**Assignment:**
A faithful copy of the listing below is needed, with its pictures left out.

**Data extract:**

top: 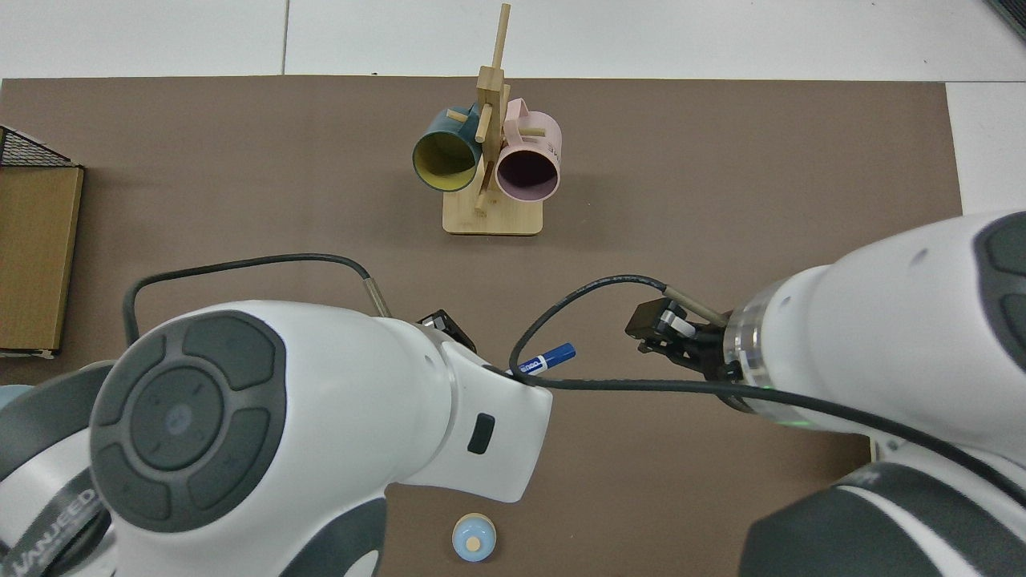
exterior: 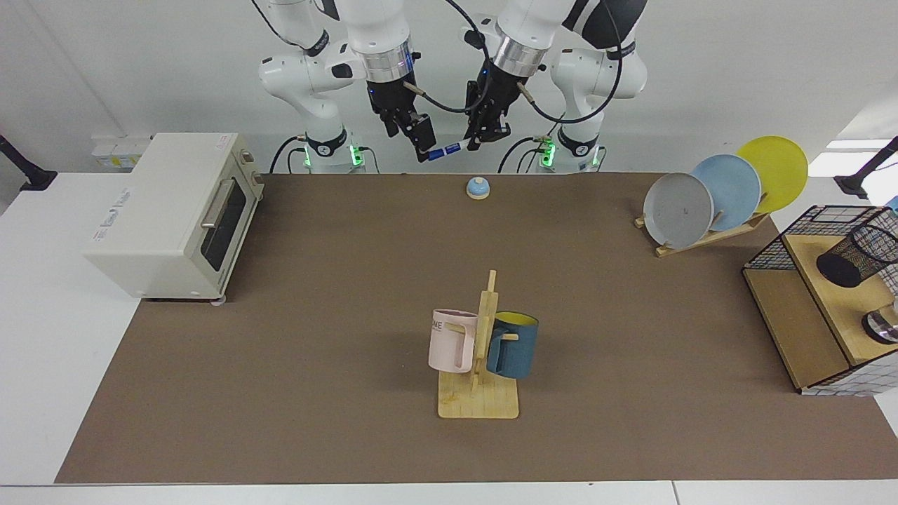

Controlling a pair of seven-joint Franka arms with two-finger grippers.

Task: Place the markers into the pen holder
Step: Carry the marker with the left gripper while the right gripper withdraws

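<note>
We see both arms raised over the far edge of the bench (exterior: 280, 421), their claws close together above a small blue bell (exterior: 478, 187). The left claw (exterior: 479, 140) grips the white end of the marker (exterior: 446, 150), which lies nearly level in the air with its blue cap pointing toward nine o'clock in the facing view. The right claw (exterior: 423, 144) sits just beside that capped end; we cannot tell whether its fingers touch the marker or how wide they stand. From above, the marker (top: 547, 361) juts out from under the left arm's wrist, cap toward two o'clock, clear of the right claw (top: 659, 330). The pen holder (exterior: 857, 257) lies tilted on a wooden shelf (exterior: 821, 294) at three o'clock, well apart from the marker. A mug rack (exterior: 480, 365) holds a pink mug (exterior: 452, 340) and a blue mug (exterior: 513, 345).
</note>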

**Reply:**
top: 
exterior: 

Controlling a pair of seven-joint Franka arms with two-finger grippers.

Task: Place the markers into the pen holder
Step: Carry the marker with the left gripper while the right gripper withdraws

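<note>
We see both arms raised over the far edge of the bench (exterior: 280, 421), their claws close together above a small blue bell (exterior: 478, 187). The left claw (exterior: 479, 140) grips the white end of the marker (exterior: 446, 150), which lies nearly level in the air with its blue cap pointing toward nine o'clock in the facing view. The right claw (exterior: 423, 144) sits just beside that capped end; we cannot tell whether its fingers touch the marker or how wide they stand. From above, the marker (top: 547, 361) juts out from under the left arm's wrist, cap toward two o'clock, clear of the right claw (top: 659, 330). The pen holder (exterior: 857, 257) lies tilted on a wooden shelf (exterior: 821, 294) at three o'clock, well apart from the marker. A mug rack (exterior: 480, 365) holds a pink mug (exterior: 452, 340) and a blue mug (exterior: 513, 345).
</note>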

The given output is the complete response.